159
votes

I have an FFT result. These are stored in two double arrays: a real part array and an imaginary part array. How do I determine the frequencies that correspond to each element in these arrays?

In other words, I would like have create an array that stores the frequencies for each real and imaginary component of my FFT.

5
I do it in C#.net. Can you help me?Rango
If you don't understand the relevance of the real and imaginary parts of an FFT then you aren't going to get any meaningful results, so you should hunt out some FFT and signal processing tutorials to understand how to interpret the results. I think it's quite likely that whatever you're using it for, you are wanting the magnitude of the FFT or the Power Spectral Density.the_mandrill
Thank you! I want to get peak frequencies of each frame (frame length depend in Window Length and Shift Length)Rango

5 Answers

378
votes

The first bin in the FFT is DC (0 Hz), the second bin is Fs / N, where Fs is the sample rate and N is the size of the FFT. The next bin is 2 * Fs / N. To express this in general terms, the nth bin is n * Fs / N.

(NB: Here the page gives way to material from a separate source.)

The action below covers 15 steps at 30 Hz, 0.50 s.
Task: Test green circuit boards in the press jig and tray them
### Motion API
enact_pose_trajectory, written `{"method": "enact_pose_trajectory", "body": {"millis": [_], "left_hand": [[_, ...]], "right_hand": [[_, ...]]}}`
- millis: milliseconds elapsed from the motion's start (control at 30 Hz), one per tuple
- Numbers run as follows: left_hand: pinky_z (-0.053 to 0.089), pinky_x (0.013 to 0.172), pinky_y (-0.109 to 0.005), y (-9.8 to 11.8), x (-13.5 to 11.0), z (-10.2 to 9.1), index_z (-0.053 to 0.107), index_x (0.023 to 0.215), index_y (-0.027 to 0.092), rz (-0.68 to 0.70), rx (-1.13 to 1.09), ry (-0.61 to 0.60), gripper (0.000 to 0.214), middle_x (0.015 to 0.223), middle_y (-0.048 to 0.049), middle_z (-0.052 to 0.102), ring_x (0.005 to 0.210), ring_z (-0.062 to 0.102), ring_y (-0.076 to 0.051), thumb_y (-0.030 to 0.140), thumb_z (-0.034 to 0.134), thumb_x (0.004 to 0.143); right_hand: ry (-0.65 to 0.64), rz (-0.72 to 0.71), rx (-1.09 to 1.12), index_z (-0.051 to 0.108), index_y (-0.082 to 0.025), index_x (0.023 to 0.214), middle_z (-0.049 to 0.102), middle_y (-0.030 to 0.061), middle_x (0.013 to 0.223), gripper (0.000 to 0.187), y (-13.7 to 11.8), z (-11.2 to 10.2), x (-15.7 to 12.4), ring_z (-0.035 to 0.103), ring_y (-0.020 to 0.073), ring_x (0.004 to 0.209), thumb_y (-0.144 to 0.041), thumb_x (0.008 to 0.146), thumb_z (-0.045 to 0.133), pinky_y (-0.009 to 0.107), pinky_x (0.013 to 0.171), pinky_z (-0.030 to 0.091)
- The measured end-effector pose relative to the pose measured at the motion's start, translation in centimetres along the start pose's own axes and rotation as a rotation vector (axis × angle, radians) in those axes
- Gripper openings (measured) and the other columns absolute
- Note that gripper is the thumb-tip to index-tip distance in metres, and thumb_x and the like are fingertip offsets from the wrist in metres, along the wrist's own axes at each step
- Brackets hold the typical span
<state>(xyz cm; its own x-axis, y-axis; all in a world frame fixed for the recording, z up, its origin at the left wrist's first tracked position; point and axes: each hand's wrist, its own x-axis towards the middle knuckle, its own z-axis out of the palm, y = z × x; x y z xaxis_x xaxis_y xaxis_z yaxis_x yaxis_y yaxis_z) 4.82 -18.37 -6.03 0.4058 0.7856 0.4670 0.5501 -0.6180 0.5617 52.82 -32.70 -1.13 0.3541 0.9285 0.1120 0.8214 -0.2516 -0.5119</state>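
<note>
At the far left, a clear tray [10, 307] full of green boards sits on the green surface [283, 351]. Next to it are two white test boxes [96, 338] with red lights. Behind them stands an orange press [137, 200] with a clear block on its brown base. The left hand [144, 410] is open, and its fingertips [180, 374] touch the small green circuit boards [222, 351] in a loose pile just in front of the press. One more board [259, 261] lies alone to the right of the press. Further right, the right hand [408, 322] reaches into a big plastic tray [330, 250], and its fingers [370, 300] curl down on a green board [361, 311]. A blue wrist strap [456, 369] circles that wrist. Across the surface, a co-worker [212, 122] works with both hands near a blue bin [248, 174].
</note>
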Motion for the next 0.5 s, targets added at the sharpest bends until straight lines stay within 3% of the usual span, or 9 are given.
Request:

So if your sample rate, Fs is say 44.1 kHz and your FFT size, N is 1024, then the FFT output bins are at:

  0:   0 * 44100 / 1024 =     0.0 Hz
  1:   1 * 44100 / 1024 =    43.1 Hz
  2:   2 * 44100 / 1024 =    86.1 Hz
  3:   3 * 44100 / 1024 =   129.2 Hz
  4: ...
  5: ...
     ...
511: 511 * 44100 / 1024 = 22006.9 Hz

Note that for a real input signal (imaginary parts all zero) the second half of the FFT (bins from N / 2 + 1 to N - 1) contain no useful additional information (they have complex conjugate symmetry with the first N / 2 - 1 bins). The last useful bin (for practical aplications) is at N / 2 - 1, which corresponds to 22006.9 Hz in the above example. The bin at N / 2 represents energy at the Nyquist frequency, i.e. Fs / 2 ( = 22050 Hz in this example), but this is in general not of any practical use, since anti-aliasing filters will typically attenuate any signals at and above Fs / 2.

55
votes

Take a look at my answer here.

Answer to comment:

The FFT actually calculates the cross-correlation of the input signal with sine and cosine functions (basis functions) at a range of equally spaced frequencies. For a given FFT output, there is a corresponding frequency (F) as given by the answer I posted. The real part of the output sample is the cross-correlation of the input signal with cos(2*pi*F*t) and the imaginary part is the cross-correlation of the input signal with sin(2*pi*F*t). The reason the input signal is correlated with sin and cos functions is to account for phase differences between the input signal and basis functions.

By taking the magnitude of the complex FFT output, you get a measure of how well the input signal correlates with sinusoids at a set of frequencies regardless of the input signal phase. If you are just analyzing frequency content of a signal, you will almost always take the magnitude or magnitude squared of the complex output of the FFT.

19
votes

I have used the following:

public static double Index2Freq(int i, double samples, int nFFT) {
  return (double) i * (samples / nFFT / 2.);
}

public static int Freq2Index(double freq, double samples, int nFFT) {
  return (int) (freq / (samples / nFFT / 2.0));
}

The inputs are:

  • i: Bin to access
  • samples: Sampling rate in Hertz (i.e. 8000 Hz, 44100Hz, etc.)
  • nFFT: Size of the FFT vector
14
votes

The FFT output coefficients (for complex input of size N) are from 0 to N - 1 grouped as [LOW,MID,HI,HI,MID,LOW] frequency.

I would consider that the element at k has the same frequency as the element at N-k since for real data, FFT[N-k] = complex conjugate of FFT[k].

The order of scanning from LOW to HIGH frequency is

0,

 1,
 N-1,

 2,
 N-2

 ...

 [N/2] - 1,
 N - ([N/2] - 1) = [N/2]+1,

 [N/2]

There are [N/2]+1 groups of frequency from index i = 0 to [N/2], each having the frequency = i * SamplingFrequency / N

So the frequency at bin FFT[k] is:

if k <= [N/2] then k * SamplingFrequency / N
if k >= [N/2] then (N-k) * SamplingFrequency / N
5
votes

Your kth FFT result's frequency is 2*pi*k/N.